Substantial success has been recently achieved in developing cathode and anode materials for conventional sodium ion batteries. It is well established that graphite will not intercalate Na to an appreciable extent, due to its larger ionic radius than Li (0.102 nm vs. 0.076 nm) and weaker chemical interaction with the graphene sheets. There has been a range of alternative NIB anode materials published recently in literature, including nitrogen doped carbons, non-graphite carbon nanostructures, nanostructured red phosphorous, ionic compounds, nitrides, and metal oxides, as well as a range of Na active metal alloys with combinations of active and inactive phases. Graphene and graphene nanocomposites have also been utilized, along with Na intercalating “MXenes” where M is a transition metal and X is C or N. Similar as for LIBs', appropriately designed carbons are perhaps the most economical and technically viable candidate for NIB applications. A range of hard (“hard” is defined as non-graphitizable) carbons has been employed, including N-doped carbons. Recently, soft carbons have also been employed with good success.

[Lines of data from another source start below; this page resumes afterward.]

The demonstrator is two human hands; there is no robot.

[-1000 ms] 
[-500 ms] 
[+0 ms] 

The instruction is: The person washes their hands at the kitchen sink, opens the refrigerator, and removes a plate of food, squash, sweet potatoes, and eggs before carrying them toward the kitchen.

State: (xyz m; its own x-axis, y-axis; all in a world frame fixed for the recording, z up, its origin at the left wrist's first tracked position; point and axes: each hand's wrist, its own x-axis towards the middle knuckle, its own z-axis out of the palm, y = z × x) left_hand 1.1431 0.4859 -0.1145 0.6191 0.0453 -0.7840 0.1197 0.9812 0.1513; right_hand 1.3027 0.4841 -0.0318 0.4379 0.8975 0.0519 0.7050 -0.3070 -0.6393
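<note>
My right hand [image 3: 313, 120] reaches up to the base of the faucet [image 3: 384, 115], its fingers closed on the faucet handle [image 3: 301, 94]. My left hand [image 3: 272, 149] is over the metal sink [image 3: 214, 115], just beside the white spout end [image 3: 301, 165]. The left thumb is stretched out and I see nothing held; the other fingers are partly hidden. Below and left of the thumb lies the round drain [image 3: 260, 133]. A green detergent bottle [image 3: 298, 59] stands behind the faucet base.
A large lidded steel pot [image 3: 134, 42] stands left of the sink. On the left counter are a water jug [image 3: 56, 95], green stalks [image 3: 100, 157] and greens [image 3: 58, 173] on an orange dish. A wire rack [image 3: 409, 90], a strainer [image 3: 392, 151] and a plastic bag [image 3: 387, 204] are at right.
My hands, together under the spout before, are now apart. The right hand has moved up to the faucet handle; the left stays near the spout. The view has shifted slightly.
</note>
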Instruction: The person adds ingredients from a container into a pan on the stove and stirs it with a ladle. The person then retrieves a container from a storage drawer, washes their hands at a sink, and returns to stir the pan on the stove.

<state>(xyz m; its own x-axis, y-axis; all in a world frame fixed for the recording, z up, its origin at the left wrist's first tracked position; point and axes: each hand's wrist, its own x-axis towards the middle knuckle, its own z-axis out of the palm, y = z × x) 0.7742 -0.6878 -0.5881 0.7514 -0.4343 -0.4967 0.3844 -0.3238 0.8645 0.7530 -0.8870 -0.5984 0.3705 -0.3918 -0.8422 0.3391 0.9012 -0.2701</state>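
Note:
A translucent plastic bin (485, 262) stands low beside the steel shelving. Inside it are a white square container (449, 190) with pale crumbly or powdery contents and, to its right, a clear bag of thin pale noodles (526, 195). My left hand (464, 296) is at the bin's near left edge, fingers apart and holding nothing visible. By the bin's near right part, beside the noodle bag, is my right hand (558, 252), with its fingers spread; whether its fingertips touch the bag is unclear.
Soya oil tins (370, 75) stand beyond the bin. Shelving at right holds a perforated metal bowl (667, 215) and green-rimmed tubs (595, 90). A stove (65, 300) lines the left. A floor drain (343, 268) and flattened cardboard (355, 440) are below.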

Another commercially important energy storage system is an electrochemical capacitor, a.k.a. a supercapacitor, which provides greater power density and longer cycling life than a secondary battery, but at the expense of substantially decreased energy density. The main development target for supercapacitors is to expand their energy density without sacrificing too significantly their high power and high cyclability. A popular approach for achieving such balance is to design a device with a capacitor-type positive electrode (cathode) and battery-type negative electrode (anode). In such a system, termed a hybrid ion capacitor among other names, charge is stored by bulk ion insertion into the anode, similar as in a standard battery. However the positive electrode stores charge primarily by reversible ion adsorption rather than ion intercalation, aiding the rate capability and reducing cycling-induced degradation.

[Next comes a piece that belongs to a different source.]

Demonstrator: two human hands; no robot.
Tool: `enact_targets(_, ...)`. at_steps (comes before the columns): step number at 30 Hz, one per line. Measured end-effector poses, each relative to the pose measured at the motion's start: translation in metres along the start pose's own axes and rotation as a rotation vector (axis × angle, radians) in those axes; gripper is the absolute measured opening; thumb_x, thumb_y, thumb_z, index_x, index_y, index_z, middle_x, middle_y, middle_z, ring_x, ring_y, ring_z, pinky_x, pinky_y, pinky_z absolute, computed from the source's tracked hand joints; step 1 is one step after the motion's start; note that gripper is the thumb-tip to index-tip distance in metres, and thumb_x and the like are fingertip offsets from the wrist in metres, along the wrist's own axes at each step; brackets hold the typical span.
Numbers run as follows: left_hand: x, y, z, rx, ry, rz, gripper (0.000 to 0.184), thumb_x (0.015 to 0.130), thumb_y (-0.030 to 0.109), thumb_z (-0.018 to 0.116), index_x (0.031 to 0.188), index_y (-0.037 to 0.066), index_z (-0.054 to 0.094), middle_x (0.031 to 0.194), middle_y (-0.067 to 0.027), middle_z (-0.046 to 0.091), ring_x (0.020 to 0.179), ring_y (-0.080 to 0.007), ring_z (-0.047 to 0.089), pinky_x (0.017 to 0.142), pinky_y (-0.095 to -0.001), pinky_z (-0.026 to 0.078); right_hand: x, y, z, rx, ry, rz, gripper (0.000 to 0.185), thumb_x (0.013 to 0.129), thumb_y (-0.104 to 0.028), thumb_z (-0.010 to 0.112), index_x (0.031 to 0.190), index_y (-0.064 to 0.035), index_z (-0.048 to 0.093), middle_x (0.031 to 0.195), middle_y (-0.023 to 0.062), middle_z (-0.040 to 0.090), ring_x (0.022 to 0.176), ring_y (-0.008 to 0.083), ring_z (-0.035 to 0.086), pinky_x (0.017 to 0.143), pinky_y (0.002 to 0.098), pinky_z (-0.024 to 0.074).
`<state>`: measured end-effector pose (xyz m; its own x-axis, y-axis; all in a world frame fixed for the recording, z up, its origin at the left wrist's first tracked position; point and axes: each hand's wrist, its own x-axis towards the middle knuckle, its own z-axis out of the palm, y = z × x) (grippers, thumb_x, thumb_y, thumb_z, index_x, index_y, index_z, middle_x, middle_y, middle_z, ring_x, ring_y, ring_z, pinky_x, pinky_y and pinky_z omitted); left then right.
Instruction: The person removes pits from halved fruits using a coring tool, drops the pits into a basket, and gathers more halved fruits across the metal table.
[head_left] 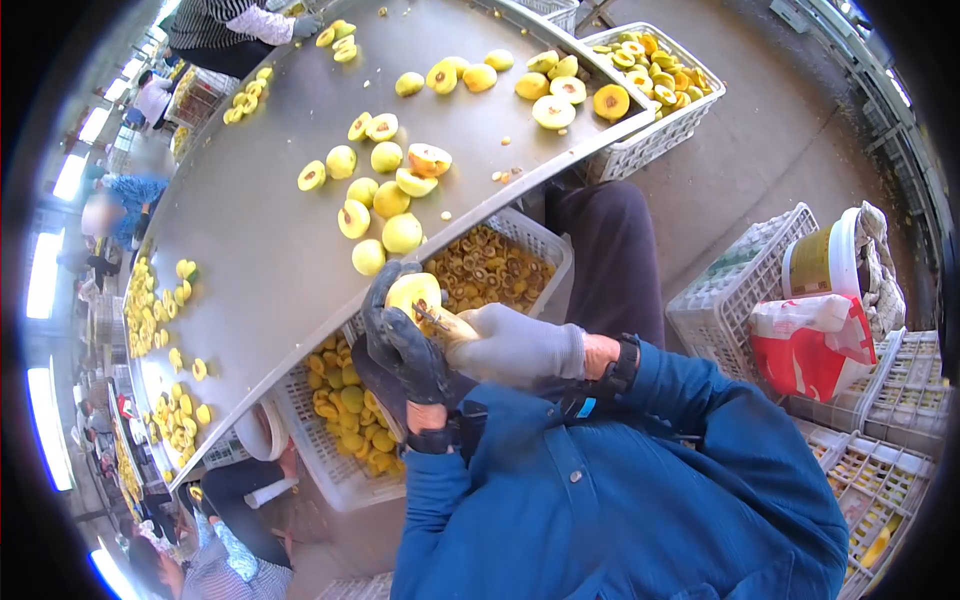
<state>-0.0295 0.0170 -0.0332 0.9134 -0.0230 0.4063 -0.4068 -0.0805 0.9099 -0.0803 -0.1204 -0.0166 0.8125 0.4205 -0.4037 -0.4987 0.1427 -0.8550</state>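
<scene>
My left hand (pixel 398 338), in a dark glove, is closed around a yellow peach half (pixel 408 290) with its cut face toward my other hand. My right hand (pixel 520 345), in a grey glove, grips a pitting knife (pixel 456 326) with a pale handle. The knife's metal tip is at the brown middle of the peach half. Both hands are just off the near edge of the metal table (pixel 260 200). Under them stands a crate of pits and scraps (pixel 487 268). Whole and halved peaches (pixel 402 233) lie on the table close by.
A crate of peach halves (pixel 660 75) stands beyond the table's right end. Another crate of peaches (pixel 350 410) is below left. At right are a stacked crate (pixel 735 285), a bucket (pixel 825 258) and a red-white bag (pixel 810 345). Other people work along the table.
</scene>
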Motion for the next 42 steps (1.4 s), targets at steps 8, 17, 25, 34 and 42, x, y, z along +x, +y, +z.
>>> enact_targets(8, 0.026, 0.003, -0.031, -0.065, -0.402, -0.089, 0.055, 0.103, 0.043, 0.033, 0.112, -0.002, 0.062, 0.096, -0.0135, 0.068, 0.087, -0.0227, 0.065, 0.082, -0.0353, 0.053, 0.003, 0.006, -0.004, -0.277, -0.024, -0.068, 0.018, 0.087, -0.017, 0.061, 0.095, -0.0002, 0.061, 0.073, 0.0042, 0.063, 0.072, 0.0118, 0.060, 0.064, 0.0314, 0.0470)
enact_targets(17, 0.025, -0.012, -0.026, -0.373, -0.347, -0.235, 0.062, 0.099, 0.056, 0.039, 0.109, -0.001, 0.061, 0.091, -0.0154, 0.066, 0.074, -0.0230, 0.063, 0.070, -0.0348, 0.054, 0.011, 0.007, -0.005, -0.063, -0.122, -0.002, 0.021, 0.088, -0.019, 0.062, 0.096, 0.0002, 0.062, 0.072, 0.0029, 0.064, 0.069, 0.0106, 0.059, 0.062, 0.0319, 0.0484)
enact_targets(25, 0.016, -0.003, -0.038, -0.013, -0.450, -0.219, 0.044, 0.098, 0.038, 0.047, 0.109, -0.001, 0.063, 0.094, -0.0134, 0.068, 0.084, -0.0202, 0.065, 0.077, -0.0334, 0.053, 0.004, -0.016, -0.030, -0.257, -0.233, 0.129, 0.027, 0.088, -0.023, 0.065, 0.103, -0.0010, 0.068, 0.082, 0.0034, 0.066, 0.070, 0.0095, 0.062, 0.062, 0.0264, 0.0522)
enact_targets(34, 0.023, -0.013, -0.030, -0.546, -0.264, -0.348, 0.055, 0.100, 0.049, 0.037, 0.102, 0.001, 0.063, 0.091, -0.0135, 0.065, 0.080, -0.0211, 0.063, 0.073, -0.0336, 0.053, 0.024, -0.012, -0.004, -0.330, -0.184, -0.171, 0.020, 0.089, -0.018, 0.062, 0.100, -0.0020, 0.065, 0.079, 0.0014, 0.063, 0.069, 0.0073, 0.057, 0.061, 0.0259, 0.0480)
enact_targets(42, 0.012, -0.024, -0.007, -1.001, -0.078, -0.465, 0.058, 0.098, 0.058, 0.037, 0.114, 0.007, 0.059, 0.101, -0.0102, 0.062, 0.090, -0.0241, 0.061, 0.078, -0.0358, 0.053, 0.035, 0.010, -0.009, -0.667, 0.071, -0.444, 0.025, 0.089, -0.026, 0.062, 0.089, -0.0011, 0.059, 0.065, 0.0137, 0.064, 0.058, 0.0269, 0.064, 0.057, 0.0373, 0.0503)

While there have been a great variety hybrid lithium and sodium ion capacitor architectures, they have generally relied on dissimilar materials in the cathode versus the anode. An aim of the present invention is a symmetric electrode architecture which employs similar or same materials in the cathode versus the anode.
Another aim in both battery and supercapacitor fields is to design high performance electrodes through green methods and from sustainable precursors, such as those derived from waste streams.